Mayorías surrealistas o trucos de circo
Los únicos dos poderes políticos reales son el poder del Estado, no el poder de sus oficinistas, y el poder del Pueblo, no el poder de sus representantes. El del gobernante, instalado en las normas competenciales, y el del gobernado, protegido por las garantías constitucionales.
Más allá de los actuales episodios litigiosos, discursivos y académicos, el verdadero fondo del asunto es la mala dosificación de dos ingredientes básicos de la democracia, que son la mayoría y la proporción. La democracia mayoritaria-proporcional es el coctel político hoy más consumido en todo el mundo, pero las mezclas mexicanas han sido muy poco afortunadas durante 50 años, porque siempre algo les falta o algo les sobra.
Mucho de esto lo he compartido, escuchado o leído de mis amigos expertos, entre ellos Pascal Beltrán del Río, Ricardo Sodi, Raúl Contreras, Diego Valadés, Lorenzo Córdova, Flavio Galván, José Ramón Cossío, María Amparo Casar, Federico Reyes Heroles, Rafael Estrada y otros que disculpan mi memoria. Y yo también “echo mi cuarto a bastos”. Pero debo omitir a muchos talentosos porque son cercanos a la controversia.
La sobrerrepresentación nació chueca, creció torcida y hoy está jorobada. Cuando se inició la reforma política de los años 70 había un solo partido que ganaba casi la totalidad distrital. El motivo esencial fue la competitividad y ello se encontró por la vía de la proporción, aun a costa de la mayoría. Lo que ahora son 200 plurinominales, que implicaba ya una proporción desmedida frente a los 300 que ganaba aquel partido hegemónico.
Desde esa primera vez, el principio de mayoría entró en colisión con el principio de proporción. El 10% de los sufragios se convirtió en 40% de las curules. Toda sobrerrepresentación que ganan unos se logra con una infrarrepresentación que pagan otros. Eso es surrealismo puro. Desde luego, siempre se cuidó el principio más importante de la democracia civilizada, que es el equilibrio de poderes. ¡Mucho cuidado con esto!
Más tarde, la competencia y el pluripartidismo arriesgaron la gobernabilidad ante la posibilidad de que ninguna fuerza alcanzara una mayoría absoluta. Fue entonces cuando se introdujo una sobrerrepresentación de 8% o “cláusula de gobernabilidad”, regalo también del surrealismo neto.
Los principios básicos de mayoría o de proporción hoy sucumben ante los fogosos litigios literales y gramaticales, que no jurídicos ni políticos.
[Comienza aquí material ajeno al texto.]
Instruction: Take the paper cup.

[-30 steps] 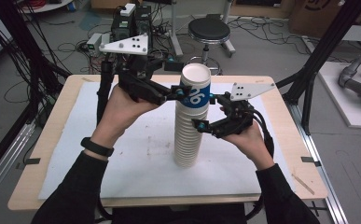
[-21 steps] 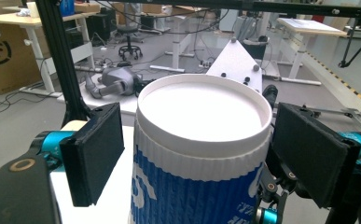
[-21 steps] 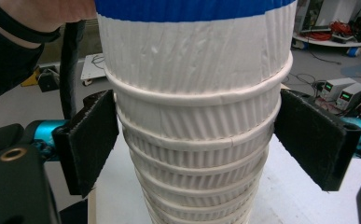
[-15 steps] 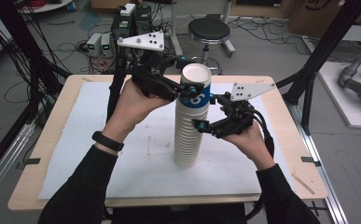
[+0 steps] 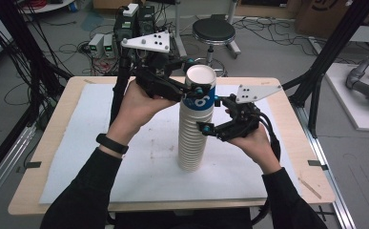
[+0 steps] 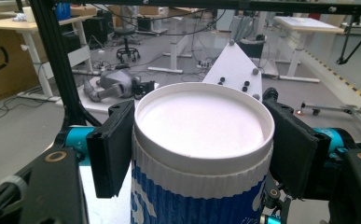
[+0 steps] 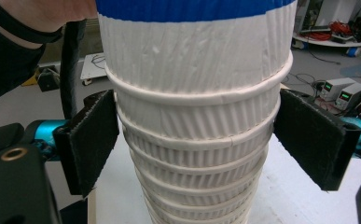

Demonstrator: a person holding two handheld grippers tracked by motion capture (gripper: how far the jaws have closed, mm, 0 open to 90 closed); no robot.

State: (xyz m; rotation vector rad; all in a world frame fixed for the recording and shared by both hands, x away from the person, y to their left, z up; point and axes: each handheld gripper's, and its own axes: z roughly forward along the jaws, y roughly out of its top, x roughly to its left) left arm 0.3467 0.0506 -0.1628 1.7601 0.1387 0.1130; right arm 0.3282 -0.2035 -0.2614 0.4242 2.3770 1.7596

Con ello se sobaja el espíritu constitucional que bien señala a la democracia esencialmente como una simple fórmula de renovación de los poderes burocráticos. Pero con estas disputas se olvida el imperativo esencial de instalar y proteger la división de poderes, que es la ecuación fundamental del Estado moderno.
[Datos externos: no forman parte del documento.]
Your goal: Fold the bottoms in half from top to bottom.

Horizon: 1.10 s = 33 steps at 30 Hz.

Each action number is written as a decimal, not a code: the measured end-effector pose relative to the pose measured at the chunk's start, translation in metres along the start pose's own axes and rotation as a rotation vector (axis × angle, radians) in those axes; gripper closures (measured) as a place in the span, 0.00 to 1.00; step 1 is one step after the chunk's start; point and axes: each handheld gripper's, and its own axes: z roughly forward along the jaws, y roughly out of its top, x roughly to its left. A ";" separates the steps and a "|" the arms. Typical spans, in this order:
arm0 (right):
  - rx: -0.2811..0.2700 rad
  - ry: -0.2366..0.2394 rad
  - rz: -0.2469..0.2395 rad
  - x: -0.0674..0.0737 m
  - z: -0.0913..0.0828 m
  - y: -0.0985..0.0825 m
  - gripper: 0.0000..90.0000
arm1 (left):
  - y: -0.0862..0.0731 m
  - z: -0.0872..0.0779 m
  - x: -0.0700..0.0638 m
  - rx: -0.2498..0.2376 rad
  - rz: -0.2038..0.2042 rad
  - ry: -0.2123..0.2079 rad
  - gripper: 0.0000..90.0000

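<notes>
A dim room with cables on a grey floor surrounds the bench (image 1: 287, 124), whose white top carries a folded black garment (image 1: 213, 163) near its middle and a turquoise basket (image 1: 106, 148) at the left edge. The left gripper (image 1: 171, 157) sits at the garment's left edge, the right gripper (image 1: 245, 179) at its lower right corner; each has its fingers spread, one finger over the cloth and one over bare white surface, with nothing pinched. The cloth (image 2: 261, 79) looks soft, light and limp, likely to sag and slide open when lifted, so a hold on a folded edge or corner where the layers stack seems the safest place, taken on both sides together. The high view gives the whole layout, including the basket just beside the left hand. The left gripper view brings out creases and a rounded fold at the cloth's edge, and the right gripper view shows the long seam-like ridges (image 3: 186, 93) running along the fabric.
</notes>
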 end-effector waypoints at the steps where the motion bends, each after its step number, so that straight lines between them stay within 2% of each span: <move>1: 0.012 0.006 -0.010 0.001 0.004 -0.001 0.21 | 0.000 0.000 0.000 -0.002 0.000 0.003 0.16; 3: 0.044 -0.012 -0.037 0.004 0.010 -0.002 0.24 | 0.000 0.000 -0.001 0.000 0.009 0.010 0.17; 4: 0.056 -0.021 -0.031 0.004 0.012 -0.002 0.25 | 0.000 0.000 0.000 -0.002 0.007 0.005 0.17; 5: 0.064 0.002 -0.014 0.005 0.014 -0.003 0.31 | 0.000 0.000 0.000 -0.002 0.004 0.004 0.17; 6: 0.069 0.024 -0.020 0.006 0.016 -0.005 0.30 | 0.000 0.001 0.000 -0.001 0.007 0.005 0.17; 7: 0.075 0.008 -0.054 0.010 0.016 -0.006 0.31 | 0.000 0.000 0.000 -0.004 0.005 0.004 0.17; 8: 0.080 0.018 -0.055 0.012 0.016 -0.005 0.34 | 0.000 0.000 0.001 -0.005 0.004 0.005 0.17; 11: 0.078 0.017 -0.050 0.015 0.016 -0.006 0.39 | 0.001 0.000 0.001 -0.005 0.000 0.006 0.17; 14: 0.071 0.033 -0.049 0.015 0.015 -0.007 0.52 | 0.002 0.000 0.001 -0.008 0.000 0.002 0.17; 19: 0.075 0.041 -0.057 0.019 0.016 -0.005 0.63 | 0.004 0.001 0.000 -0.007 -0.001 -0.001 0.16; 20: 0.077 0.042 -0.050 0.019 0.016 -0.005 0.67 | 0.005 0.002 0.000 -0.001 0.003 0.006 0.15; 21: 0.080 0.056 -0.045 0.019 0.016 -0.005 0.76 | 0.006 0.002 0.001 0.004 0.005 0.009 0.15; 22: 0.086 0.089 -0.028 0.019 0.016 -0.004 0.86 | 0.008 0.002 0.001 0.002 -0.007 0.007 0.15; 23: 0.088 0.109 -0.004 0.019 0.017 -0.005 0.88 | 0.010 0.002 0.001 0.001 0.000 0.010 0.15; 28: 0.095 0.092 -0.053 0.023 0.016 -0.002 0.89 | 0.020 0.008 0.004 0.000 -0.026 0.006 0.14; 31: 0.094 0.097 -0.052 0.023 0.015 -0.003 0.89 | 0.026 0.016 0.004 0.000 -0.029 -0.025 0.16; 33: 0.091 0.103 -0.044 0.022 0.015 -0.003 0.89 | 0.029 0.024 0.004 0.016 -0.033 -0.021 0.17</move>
No la separación de Montesquieu en Legislativo, Ejecutivo y Judicial. Tampoco la separación de Hamilton y Madison en Federación, estados y municipios. Esos no son poderes, sino tan sólo funciones. Los únicos dos poderes políticos reales son el poder del Estado, no el poder de sus oficinistas, y el poder del Pueblo, no el poder de sus representantes. El del gobernante, instalado en las normas competenciales, y el del gobernado, protegido por las garantías constitucionales. Los demás poderes no son poderes, sino tan sólo son prepotencia. El verdadero constitucionalismo nace y se valida cuando logra separar en serio los espacios de cada uno de ellos. Pero estos dos poderes enfrentan riesgos, como lo señalé desde hace años en mi modesto libro La teoría del poder como ciencia exacta.
Uno de esos riesgos es el del manoseo constitucional si se instala una mayoría reformadora indómita. Esto lo impide el candado de que ningún membrete tenga más de 60% del poder reformador. El otro riesgo es el sometimiento del sistema de control constitucional, depositado en la Suprema Corte de Justicia. Ésas son las únicas interpretaciones a las que debemos atenernos.
Si se rompe el límite de mayoría congresional se quiebra la constitución. Si se rompe el control constitucional se quiebra el equilibrio de poderes. Cualquier sistema de Estado y de política que se ocupa y se preocupa más por los poderes públicos que por los poderes ciudadanos, siempre ha sido barrido por la historia.